Every entry is to be set down a second time, precisely as written.

= = =

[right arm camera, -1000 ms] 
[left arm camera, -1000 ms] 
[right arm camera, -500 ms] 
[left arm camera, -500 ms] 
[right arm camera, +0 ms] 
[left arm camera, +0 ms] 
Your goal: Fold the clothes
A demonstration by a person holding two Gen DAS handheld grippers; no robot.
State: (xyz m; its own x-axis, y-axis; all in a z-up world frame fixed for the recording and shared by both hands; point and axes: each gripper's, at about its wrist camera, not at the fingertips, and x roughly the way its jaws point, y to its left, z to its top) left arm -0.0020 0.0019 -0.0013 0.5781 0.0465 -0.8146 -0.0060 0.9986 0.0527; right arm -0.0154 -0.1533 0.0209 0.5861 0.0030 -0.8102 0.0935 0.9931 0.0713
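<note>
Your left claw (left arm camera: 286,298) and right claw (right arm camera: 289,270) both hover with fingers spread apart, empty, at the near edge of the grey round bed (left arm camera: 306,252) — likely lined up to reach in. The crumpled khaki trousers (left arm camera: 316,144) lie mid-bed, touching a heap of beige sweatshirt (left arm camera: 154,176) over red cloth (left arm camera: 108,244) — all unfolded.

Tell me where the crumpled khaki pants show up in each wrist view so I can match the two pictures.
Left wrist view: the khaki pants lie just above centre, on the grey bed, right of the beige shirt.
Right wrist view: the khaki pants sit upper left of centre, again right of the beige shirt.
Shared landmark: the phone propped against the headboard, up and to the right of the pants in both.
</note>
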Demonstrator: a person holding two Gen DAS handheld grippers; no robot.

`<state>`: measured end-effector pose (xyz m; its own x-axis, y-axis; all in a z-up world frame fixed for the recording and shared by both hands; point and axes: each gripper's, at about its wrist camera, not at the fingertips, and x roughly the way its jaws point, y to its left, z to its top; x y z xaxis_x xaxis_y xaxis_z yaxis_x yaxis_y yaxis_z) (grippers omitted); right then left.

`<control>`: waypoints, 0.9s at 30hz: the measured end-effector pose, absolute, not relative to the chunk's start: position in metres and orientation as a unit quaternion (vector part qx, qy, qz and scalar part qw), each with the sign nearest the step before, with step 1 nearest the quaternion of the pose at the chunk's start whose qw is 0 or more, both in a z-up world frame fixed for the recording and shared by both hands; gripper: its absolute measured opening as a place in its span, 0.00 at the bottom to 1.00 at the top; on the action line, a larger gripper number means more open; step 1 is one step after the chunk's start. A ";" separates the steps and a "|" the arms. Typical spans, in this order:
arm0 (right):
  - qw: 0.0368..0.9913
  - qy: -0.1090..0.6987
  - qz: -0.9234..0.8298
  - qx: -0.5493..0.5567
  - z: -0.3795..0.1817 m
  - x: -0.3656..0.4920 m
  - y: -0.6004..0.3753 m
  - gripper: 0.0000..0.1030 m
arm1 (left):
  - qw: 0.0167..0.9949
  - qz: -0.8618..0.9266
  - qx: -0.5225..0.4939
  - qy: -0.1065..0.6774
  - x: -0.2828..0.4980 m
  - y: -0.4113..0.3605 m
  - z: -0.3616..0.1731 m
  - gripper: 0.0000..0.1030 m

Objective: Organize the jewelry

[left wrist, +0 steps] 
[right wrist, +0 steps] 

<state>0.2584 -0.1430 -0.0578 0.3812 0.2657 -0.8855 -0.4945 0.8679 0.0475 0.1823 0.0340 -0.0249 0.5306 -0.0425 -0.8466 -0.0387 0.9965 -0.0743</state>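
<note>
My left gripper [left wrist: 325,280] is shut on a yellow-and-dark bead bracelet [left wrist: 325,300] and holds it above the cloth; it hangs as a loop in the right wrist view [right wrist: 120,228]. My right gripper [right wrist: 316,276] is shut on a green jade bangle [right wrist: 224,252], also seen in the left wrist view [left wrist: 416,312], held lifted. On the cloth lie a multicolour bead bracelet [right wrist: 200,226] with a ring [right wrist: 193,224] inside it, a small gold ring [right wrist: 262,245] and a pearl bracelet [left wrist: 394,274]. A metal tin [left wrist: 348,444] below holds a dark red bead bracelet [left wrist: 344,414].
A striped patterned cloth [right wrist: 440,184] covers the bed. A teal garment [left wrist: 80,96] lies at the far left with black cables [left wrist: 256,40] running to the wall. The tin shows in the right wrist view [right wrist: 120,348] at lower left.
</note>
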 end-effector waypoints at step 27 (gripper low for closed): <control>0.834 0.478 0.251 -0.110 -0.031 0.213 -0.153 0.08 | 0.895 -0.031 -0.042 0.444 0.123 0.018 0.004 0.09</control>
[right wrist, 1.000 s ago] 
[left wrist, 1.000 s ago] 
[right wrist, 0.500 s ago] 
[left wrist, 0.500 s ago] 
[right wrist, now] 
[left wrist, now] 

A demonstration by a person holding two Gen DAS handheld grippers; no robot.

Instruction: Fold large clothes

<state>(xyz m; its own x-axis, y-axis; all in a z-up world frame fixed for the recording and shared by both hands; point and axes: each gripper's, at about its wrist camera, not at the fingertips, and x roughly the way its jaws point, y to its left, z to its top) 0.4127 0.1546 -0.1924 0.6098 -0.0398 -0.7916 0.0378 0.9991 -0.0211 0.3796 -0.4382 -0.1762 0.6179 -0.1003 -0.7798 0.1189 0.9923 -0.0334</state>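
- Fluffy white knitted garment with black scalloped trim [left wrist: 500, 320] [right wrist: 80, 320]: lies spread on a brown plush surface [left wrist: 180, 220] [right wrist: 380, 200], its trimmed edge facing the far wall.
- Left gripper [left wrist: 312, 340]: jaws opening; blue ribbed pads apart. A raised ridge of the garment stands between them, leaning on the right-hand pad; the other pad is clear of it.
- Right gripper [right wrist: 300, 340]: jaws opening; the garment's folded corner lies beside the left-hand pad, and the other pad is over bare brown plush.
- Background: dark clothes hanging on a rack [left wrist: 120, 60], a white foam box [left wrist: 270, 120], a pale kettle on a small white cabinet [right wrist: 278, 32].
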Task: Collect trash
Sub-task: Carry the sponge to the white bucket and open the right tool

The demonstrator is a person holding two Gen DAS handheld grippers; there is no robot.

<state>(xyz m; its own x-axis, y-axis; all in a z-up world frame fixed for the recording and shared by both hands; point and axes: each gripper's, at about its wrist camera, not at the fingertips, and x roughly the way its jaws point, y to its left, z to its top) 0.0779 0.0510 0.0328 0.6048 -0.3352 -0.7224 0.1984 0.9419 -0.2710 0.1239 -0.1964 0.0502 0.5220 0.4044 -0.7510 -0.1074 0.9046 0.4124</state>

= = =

#### Written solution
[right arm camera, -1000 ms] 
[left arm camera, -1000 ms] 
[right arm camera, -500 ms] 
[left arm camera, -500 ms] 
[right arm camera, +0 ms] 
[left arm camera, +0 ms] 
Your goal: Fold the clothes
A demonstration by a person holding two Gen DAS handheld grippers; no robot.
State: (xyz m; its own x-axis, y-axis; all in a z-up world frame fixed for the recording and shared by both hands; point and axes: each gripper's, at about its wrist camera, not at the fingertips, and x roughly the way its jaws point, y to its left, z to its top) left arm -0.0020 0.0019 -0.0013 0.5781 0.0465 -0.8146 -0.0060 0.9986 0.0527; right arm -0.0154 -0.1533 0.0209 0.5861 0.0030 -0.8102 0.0935 0.9931 0.0713
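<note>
Your left claw (left arm camera: 286,298) and right claw (right arm camera: 289,270) both hover with fingers spread apart, empty, at the near edge of the grey round bed (left arm camera: 306,252) — likely lined up to reach in. The crumpled khaki trousers (left arm camera: 316,144) lie mid-bed, touching a heap of beige sweatshirt (left arm camera: 154,176) over red cloth (left arm camera: 108,244) — all unfolded.

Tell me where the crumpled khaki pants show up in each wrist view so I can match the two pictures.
Left wrist view: the khaki pants lie just above centre, on the grey bed, right of the beige shirt.
Right wrist view: the khaki pants sit upper left of centre, again right of the beige shirt.
Shared landmark: the phone propped against the headboard, up and to the right of the pants in both.
</note>
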Demonstrator: a person holding two Gen DAS handheld grippers; no robot.

`<state>`: measured end-effector pose (xyz m; its own x-axis, y-axis; all in a z-up world frame fixed for the recording and shared by both hands; point and axes: each gripper's, at about its wrist camera, not at the fingertips, and x roughly the way its jaws point, y to its left, z to its top; x y z xaxis_x xaxis_y xaxis_z yaxis_x yaxis_y yaxis_z) (grippers omitted); right then left.

`<control>`: waypoints, 0.9s at 30hz: the measured end-effector pose, absolute, not relative to the chunk's start: position in metres and orientation as a unit quaternion (vector part qx, qy, qz and scalar part qw), each with the sign nearest the step before, with step 1 nearest the quaternion of the pose at the chunk's start whose qw is 0 or more, both in a z-up world frame fixed for the recording and shared by both hands; gripper: its absolute measured opening as a place in its span, 0.00 at the bottom to 1.00 at the top; on the action line, a larger gripper number means more open; step 1 is one step after the chunk's start. A ";" separates the steps and a "|" the arms. Typical spans, in this order:
arm0 (right):
  - qw: 0.0368..0.9913
  - qy: -0.1090..0.6987
  - qz: -0.9234..0.8298
  - qx: -0.5493..0.5567
  - z: -0.3795..0.1817 m
  - x: -0.3656..0.4920 m
  - y: -0.6004..0.3753 m
  - gripper: 0.0000..0.1030 m
arm1 (left):
  - qw: 0.0167..0.9949
  - qz: -0.8618..0.9266
  - qx: -0.5225..0.4939
  - qy: -0.1065..0.6774
  - x: -0.2828..0.4980 m
  - y: -0.4113..0.3605 m
  - z: -0.3616..0.1731 m
  - gripper: 0.0000..0.1030 m

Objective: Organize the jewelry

[left wrist, +0 steps] 
[right wrist, +0 steps] 

<state>0.2584 -0.1430 -0.0578 0.3812 0.2657 -0.8855 -0.4945 0.8679 0.0475 0.1823 0.0340 -0.0249 0.5306 -0.0425 -0.8466 -0.0387 0.9965 -0.0743</state>
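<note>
My left gripper [left wrist: 325,280] is shut on a yellow-and-dark bead bracelet [left wrist: 325,300] and holds it above the cloth; it hangs as a loop in the right wrist view [right wrist: 120,228]. My right gripper [right wrist: 316,276] is shut on a green jade bangle [right wrist: 224,252], also seen in the left wrist view [left wrist: 416,312], held lifted. On the cloth lie a multicolour bead bracelet [right wrist: 200,226] with a ring [right wrist: 193,224] inside it, a small gold ring [right wrist: 262,245] and a pearl bracelet [left wrist: 394,274]. A metal tin [left wrist: 348,444] below holds a dark red bead bracelet [left wrist: 344,414].
A striped patterned cloth [right wrist: 440,184] covers the bed. A teal garment [left wrist: 80,96] lies at the far left with black cables [left wrist: 256,40] running to the wall. The tin shows in the right wrist view [right wrist: 120,348] at lower left.
</note>
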 end-effector waypoints at step 27 (gripper low for closed): <control>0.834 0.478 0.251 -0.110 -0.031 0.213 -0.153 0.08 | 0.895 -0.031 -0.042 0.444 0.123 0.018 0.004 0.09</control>
[right wrist, 1.000 s ago] 
[left wrist, 1.000 s ago] 
[right wrist, 0.500 s ago] 
[left wrist, 0.500 s ago] 
[right wrist, now] 
[left wrist, now] 

A demonstration by a person holding two Gen DAS handheld grippers; no robot.

Instruction: Fold large clothes

<state>(xyz m; its own x-axis, y-axis; all in a z-up world frame fixed for the recording and shared by both hands; point and axes: each gripper's, at about its wrist camera, not at the fingertips, and x roughly the way its jaws point, y to its left, z to its top) 0.4127 0.1546 -0.1924 0.6098 -0.0398 -0.7916 0.0378 0.9991 -0.0211 0.3796 -0.4382 -0.1762 0.6179 -0.1003 -0.7798 0.1189 0.9923 -0.0334</state>
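- Fluffy white knitted garment with black scalloped trim [left wrist: 500, 320] [right wrist: 80, 320]: lies spread on a brown plush surface [left wrist: 180, 220] [right wrist: 380, 200], its trimmed edge facing the far wall.
- Left gripper [left wrist: 312, 340]: jaws opening; blue ribbed pads apart. A raised ridge of the garment stands between them, leaning on the right-hand pad; the other pad is clear of it.
- Right gripper [right wrist: 300, 340]: jaws opening; the garment's folded corner lies beside the left-hand pad, and the other pad is over bare brown plush.
- Background: dark clothes hanging on a rack [left wrist: 120, 60], a white foam box [left wrist: 270, 120], a pale kettle on a small white cabinet [right wrist: 278, 32].
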Task: Collect trash
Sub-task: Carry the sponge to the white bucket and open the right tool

The demonstrator is a person holding two Gen DAS handheld grippers; there is no robot.

<state>(xyz m; its own x-axis, y-axis; all in a z-up world frame fixed for the recording and shared by both hands; point and axes: each gripper's, at about its wrist camera, not at the fingertips, and x roughly the way its jaws point, y to its left, z to its top) 0.0779 0.0510 0.0328 0.6048 -0.3352 -0.7224 0.1984 0.9419 -0.2710 0.1239 -0.1964 0.0502 0.5220 0.4044 -0.7510 -0.1074 0.9046 0.4124</state>

That concludes the answer.